**Exercise directions:** What appears in the data must be reproduced exactly.

**Provided material:**
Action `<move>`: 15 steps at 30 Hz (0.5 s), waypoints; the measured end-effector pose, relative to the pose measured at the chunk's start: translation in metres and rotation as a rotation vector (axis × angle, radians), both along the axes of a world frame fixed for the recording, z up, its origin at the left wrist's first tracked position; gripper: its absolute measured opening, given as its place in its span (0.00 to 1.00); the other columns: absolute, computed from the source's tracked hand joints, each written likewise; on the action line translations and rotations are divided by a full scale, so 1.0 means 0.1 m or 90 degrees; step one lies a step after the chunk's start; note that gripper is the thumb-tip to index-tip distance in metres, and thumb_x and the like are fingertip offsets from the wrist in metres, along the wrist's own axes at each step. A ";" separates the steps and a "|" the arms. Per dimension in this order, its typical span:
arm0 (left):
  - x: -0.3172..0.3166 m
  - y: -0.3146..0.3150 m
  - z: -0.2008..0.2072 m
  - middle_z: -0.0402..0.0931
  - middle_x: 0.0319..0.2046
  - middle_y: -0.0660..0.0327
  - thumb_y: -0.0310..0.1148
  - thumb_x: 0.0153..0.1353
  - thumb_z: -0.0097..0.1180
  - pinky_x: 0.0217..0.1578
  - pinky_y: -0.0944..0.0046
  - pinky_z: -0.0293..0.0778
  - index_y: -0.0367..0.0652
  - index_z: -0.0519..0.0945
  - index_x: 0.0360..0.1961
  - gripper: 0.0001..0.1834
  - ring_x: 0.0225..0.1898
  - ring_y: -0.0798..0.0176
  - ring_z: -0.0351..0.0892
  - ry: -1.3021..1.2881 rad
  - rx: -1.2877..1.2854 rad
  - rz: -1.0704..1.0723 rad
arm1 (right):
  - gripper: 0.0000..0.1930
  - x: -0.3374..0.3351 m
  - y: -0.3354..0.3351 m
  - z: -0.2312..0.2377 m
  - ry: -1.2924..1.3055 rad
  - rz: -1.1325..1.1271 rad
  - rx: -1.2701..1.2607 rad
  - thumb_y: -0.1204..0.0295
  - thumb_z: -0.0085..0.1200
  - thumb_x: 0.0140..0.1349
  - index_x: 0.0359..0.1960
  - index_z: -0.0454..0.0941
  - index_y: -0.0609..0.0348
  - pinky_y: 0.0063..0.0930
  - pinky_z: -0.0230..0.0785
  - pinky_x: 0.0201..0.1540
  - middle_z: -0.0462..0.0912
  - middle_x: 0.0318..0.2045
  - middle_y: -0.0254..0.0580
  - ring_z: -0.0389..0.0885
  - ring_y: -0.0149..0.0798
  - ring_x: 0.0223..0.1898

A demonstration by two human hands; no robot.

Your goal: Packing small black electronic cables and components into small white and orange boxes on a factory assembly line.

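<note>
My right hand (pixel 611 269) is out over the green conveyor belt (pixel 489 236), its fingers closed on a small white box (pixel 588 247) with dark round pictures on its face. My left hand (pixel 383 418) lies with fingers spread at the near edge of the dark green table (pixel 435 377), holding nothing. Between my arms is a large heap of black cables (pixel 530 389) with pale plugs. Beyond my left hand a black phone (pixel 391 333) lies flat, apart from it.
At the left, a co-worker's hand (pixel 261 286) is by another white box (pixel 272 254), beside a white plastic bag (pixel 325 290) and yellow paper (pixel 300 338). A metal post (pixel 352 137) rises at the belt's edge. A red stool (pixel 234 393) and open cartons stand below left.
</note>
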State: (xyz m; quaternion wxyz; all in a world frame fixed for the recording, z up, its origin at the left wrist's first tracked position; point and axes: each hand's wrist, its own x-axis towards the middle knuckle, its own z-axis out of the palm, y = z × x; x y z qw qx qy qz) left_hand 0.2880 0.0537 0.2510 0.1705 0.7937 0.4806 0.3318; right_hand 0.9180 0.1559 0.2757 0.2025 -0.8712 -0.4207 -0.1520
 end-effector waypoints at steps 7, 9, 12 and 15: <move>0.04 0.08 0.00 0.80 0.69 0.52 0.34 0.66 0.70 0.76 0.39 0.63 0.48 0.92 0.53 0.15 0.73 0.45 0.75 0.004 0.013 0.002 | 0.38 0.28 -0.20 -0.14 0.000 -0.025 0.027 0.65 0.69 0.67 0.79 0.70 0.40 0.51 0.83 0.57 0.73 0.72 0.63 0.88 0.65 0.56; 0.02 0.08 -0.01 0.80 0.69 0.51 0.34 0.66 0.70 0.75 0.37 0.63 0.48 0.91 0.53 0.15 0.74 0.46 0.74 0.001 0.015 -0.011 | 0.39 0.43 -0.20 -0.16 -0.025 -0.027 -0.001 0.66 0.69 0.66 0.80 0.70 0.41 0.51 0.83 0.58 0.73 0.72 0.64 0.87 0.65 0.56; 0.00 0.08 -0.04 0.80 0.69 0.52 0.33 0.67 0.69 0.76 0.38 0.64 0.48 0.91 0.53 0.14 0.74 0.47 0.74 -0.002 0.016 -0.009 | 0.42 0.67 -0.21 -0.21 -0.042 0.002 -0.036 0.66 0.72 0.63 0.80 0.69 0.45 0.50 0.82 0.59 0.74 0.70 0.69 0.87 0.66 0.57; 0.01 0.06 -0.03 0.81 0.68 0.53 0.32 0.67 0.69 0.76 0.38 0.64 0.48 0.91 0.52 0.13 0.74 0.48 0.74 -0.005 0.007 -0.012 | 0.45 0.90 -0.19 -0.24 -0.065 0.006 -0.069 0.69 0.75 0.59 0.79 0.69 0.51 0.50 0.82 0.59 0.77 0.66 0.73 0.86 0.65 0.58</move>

**Solution to this exercise:**
Action `<move>`: 15 steps at 30 Hz (0.5 s), waypoints; the measured end-effector pose, relative to the pose measured at the chunk's start: translation in metres and rotation as a rotation vector (axis × angle, radians), both along the axes of a world frame fixed for the recording, z up, its origin at the left wrist's first tracked position; gripper: its absolute measured opening, given as its place in its span (0.00 to 1.00); the other columns: absolute, computed from the source's tracked hand joints, each written likewise; on the action line translations and rotations are divided by a full scale, so 1.0 means 0.1 m or 90 degrees; step one lies a step after the chunk's start; note that gripper is the thumb-tip to index-tip distance in metres, and thumb_x and the like are fingertip offsets from the wrist in metres, along the wrist's own axes at each step. A ";" separates the steps and a "|" the arms. Per dimension in this order, its typical span:
arm0 (left):
  - x: -0.3172..0.3166 m
  - y: -0.3146..0.3150 m
  - z: -0.2008..0.2072 m
  - middle_z: -0.0402..0.0931
  - middle_x: 0.0319..0.2046
  - middle_y: -0.0660..0.0327
  - thumb_y: -0.0310..0.1148
  - thumb_x: 0.0153..0.1353
  - thumb_z: -0.0097..0.1180
  - pinky_x: 0.0217..0.1578
  - pinky_y: -0.0944..0.0046
  - pinky_z: -0.0293..0.0778
  - index_y: -0.0367..0.0652
  - index_z: -0.0519..0.0945
  - index_x: 0.0360..0.1961
  - gripper: 0.0001..0.1834
  - ring_x: 0.0225..0.1898
  - ring_y: -0.0798..0.0176
  - ring_z: -0.0351..0.0892
  - ry: -1.3021..1.2881 rad
  - rx: -1.2877..1.2854 rad
  - rz: -1.0704..1.0723 rad
arm1 (right):
  - gripper: 0.0000..0.1930
  - x: -0.3374..0.3351 m
  - y: -0.3354..0.3351 m
  - z: -0.2312..0.2377 m
  - ry: -1.2924..1.3055 rad
  - rz: -1.1325..1.1271 rad
  - rx: -1.2701..1.2607 rad
  - thumb_y: -0.1204..0.0295
  - thumb_z: -0.0085..0.1200
  - thumb_x: 0.0140..0.1349
  - index_x: 0.0359..0.1960
  - index_z: -0.0454..0.0941
  - index_y: -0.0609..0.0348
  - pinky_y: 0.0063..0.0930
  - pinky_z: -0.0230..0.0785
  - pinky_x: 0.0201..0.1540
  - middle_z: -0.0462..0.0912
  - middle_x: 0.0318..0.2045
  - middle_y: -0.0254..0.0580
  - ring_z: -0.0389..0.0885
  - ring_y: -0.0149..0.0798
  - ring_x: 0.0223..0.1898

A demonstration by two human hands; no robot.

Your goal: Packing small black electronic cables and components into small white and orange boxes on a factory assembly line.

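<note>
My right hand (pixel 611 269) is out over the green conveyor belt (pixel 489 236), its fingers closed on a small white box (pixel 588 247) with dark round pictures on its face. My left hand (pixel 383 418) lies with fingers spread at the near edge of the dark green table (pixel 435 377), holding nothing. Between my arms is a large heap of black cables (pixel 530 389) with pale plugs. Beyond my left hand a black phone (pixel 391 333) lies flat, apart from it.
At the left, a co-worker's hand (pixel 261 286) is by another white box (pixel 272 254), beside a white plastic bag (pixel 325 290) and yellow paper (pixel 300 338). A metal post (pixel 352 137) rises at the belt's edge. A red stool (pixel 234 393) and open cartons stand below left.
</note>
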State: (xyz m; quaternion wxyz; all in a world frame fixed for the recording, z up, its origin at the left wrist's first tracked position; point and axes: each hand's wrist, its own x-axis towards the middle knuckle, its own z-axis out of the palm, y = z × x; x y z qw qx qy qz) left_hand 0.2880 0.0537 0.2510 0.1705 0.7937 0.4806 0.3318; right_hand 0.9180 0.1559 0.2757 0.2025 -0.8712 -0.4207 -0.1520
 end-effector waypoints at steps 7, 9, 12 and 15: <move>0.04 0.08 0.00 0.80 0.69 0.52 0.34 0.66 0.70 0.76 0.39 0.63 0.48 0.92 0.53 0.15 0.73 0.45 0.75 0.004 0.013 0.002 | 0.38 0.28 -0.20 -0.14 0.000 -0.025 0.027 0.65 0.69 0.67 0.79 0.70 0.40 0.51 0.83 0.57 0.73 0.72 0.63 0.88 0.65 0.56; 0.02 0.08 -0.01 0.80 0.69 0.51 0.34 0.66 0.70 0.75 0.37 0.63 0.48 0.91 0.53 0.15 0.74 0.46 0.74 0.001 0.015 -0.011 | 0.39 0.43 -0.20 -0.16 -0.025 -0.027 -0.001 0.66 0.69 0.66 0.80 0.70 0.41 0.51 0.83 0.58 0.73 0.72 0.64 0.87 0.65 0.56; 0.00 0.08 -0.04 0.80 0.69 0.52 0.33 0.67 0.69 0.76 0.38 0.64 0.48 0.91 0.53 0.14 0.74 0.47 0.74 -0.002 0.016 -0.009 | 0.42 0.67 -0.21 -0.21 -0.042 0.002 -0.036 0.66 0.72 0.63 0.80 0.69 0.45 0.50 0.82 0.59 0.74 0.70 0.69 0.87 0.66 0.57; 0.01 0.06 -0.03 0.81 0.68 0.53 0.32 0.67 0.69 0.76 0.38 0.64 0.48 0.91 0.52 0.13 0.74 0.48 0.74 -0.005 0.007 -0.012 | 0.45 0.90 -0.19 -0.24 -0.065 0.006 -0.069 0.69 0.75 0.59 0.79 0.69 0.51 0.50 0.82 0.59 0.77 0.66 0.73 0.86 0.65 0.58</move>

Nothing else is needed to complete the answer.